Betrayed yet again by a defense that has given away runs like so many auto rebates, the Sox extended their troubling pattern of following an uplifting victory with an ugly loss by stumbling in an 11-3 snoozer before 55,231 in the opener of a significant three-game series against the Yankees in the Bronx.

"Against any team, when you give extra outs, you can get burned," manager Terry Francona said. "Against the Yankees, you can't do that. You've got to play good games and clean baseball to beat them. We didn't do that, and they took advantage of every mistake we made."

Maybe now that filmmaker Michael Moore has finished skewering the auto industry ("Roger and Me"), the gun lobby ("Bowling for Columbine") and the Bush administration ("Fahrenheit 9/11"), he could turn his attention to the Sox. After all, he seems to have finished rolling film on the likes of vice president Dick Cheney, who stopped by 161st Street to witness the latest act of futility by the Sox.

"It was just not a good day for the Sox," said first baseman Kevin Millar, who committed one of the team's three errors. "We didn't catch the ball and we just couldn't seem to get out of those big innings."

Thanks in part to Millar's miscue and a pair by shortstop Nomar Garciaparra, the Sox surrendered four more unearned runs, extending their major league lead to 58. They have committed 65 errors this season, a full 20 more than their opponents, and their latest blunders hardly could have come at a more inopportune time as they tried to narrow their gap with the division-leading Yankees.
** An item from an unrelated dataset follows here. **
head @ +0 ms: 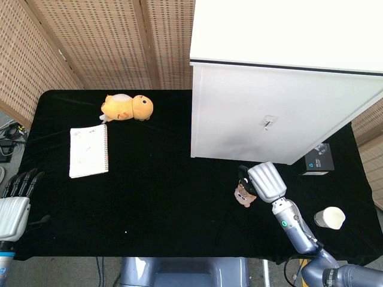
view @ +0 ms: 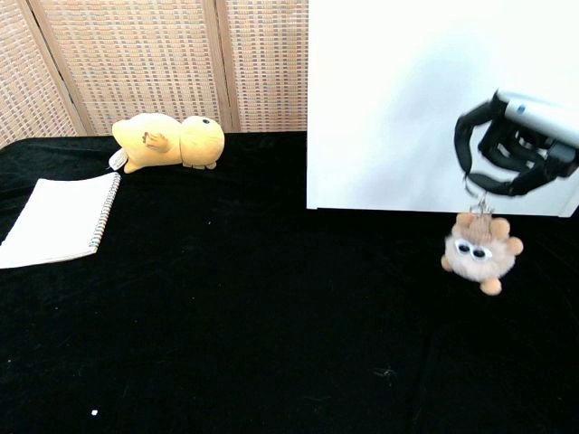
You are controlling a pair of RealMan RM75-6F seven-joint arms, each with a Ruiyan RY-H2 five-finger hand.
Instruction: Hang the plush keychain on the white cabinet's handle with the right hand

"We're a much better defensive team than we've showed," said Johnny Damon, whose two home runs went for naught. "We booted a couple of balls and those guys will make you pay."

With starter Derek Lowe providing little help -- the Bombers torched him for nine hits, including a three-run homer by Gary Sheffield and a two-run shot by old friend Tony Clark, and a walk over five innings -- the Sox slipped 6 1/2 games off the pace as they continued to hover closer to the third-place Devil Rays than the leaders.

"Sometimes when you get beat, you have to take it like a man and move on," Lowe said. "That's all you can really do. They beat us in every facet of the game."